越後長岡西山連山の伏流水を、敷地内の地下20メートルから汲み上げて使用しています。
口に含むとほのかに甘さを感じられる軟水の性質です。
軟水は硬水と比べミネラル分が少なく発酵が弱くなる傾向があり、
さらに越後の冬は寒く低温が続くため発酵が緩やかになりどうしても時間が掛かってしまいます。
水には硬水と軟水の区別があり、硬水は硬度が高く、カルシウムとマグネシウムが多いものを言います。軟水はその逆です。硬度の成分は、醸造過程で酵母の栄養源になります。
栄養源の少ない水は、酵母での醗酵がおだやかでキメ細かいタイプのお酒になります。
新潟のお酒が淡麗辛口といわれるわけはこの水のおかげです。
名水鑑定人、佐々木健教授(広島電機大)は次のように分類しています。
硬度(アメリカ硬度(ppm))
■5以下 超軟水 自然水ではまれで雨水など
■5~50 軟水 名水が多い
■50~150 中硬度水 酒造用水が多い
■150~300 通常硬水 市販ミネラル水など
■300以上 硬水 外国の水に多い。日本人には飲用不適
河忠酒造仕込水 17
※新潟県の醸造用水の平均値は40位です。
※参考 エビアン・ヴィッテル 300
越乃滴に使用している水の源は、越後・長岡の西山連峰です。そこに降り積もった雪が地面にしみこみ、伏流水となって酒造りに使用されます。冬は西山連峰を雪で深くつつみます。
低い温度で仕込まれる寒さが越乃滴を作る上において不可欠で、この雪により空気をきれいにし、麹菌や酵母菌などの微生物を使う酒造りに、大切な一因です。
一日のうちでも温度が一定していて、繊細でキメの細かい越乃滴が仕上がります。
【酒造り(モットー 淡麗を極める)】
米どころ新潟で酒造りを続ける意義を考え、全量新潟県産米使用に拘っております。
杜氏の伝統的な「越後流」の酒造技術と蔵の仕込み水との相性が良く醸した酒は淡麗辛口造りを
基本としていながらふくらみがあり、きれいな旨みの感じられる、大変個性的な「淡麗旨辛」の味わいとなります。長期低温発酵に耐えうる麹造り(酵素力が少しずつ長く続く)こそが杜氏の越後流酒造りの神髄で腕の見せ所なのです。

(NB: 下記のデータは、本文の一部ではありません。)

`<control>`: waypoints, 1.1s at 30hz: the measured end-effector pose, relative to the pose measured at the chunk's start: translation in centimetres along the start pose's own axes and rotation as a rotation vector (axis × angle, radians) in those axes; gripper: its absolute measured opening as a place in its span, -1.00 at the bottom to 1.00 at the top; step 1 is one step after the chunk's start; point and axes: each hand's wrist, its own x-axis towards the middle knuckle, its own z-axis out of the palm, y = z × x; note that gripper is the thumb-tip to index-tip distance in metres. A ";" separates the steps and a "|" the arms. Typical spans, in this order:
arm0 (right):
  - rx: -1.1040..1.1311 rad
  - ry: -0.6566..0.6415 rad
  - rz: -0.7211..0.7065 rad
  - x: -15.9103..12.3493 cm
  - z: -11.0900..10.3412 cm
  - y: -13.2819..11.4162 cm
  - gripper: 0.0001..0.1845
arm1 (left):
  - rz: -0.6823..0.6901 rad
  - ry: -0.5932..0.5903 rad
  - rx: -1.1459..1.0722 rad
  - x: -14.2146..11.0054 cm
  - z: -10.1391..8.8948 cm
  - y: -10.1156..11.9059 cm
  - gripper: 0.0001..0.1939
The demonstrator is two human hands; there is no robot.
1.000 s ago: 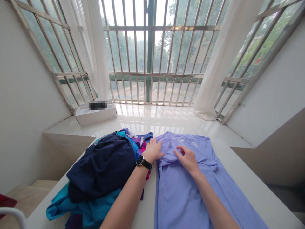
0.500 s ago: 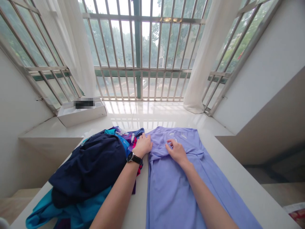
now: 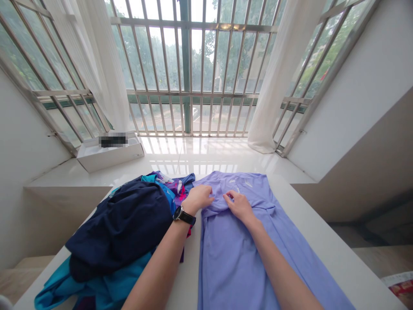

麹を上手くコントロールし、低温で緩やかに発酵をすすめる事(長期低温発酵)でよりタンク内では
次の様な現状が起こっております。
「香り成分のエステル類は、醪中発酵工程で酵母によって生成されます。
酵母によるアミノ酸の生成は、糖からアミノ酸生合経路に沿って行われますが、
窒素源(アンモニア)が不十分な場合には酵母の活動が不活発になり、アミノ酸になりえず、
高級アルコールが生成されるのです。酵母は栄養も十分に与えられずに、低温という悪条件で酵母が油汗をかきながら生きているのです。その油汗が代謝産物エステル類なのです。」
要するに酵母に餌を与えず極限状態に追い込む事で良いお酒になるのです。
今後とも新潟の米、新潟の水、新潟の人で醸すオール新潟に拘り、
淡麗をより探求し、極めて行くことに邁進してまいります。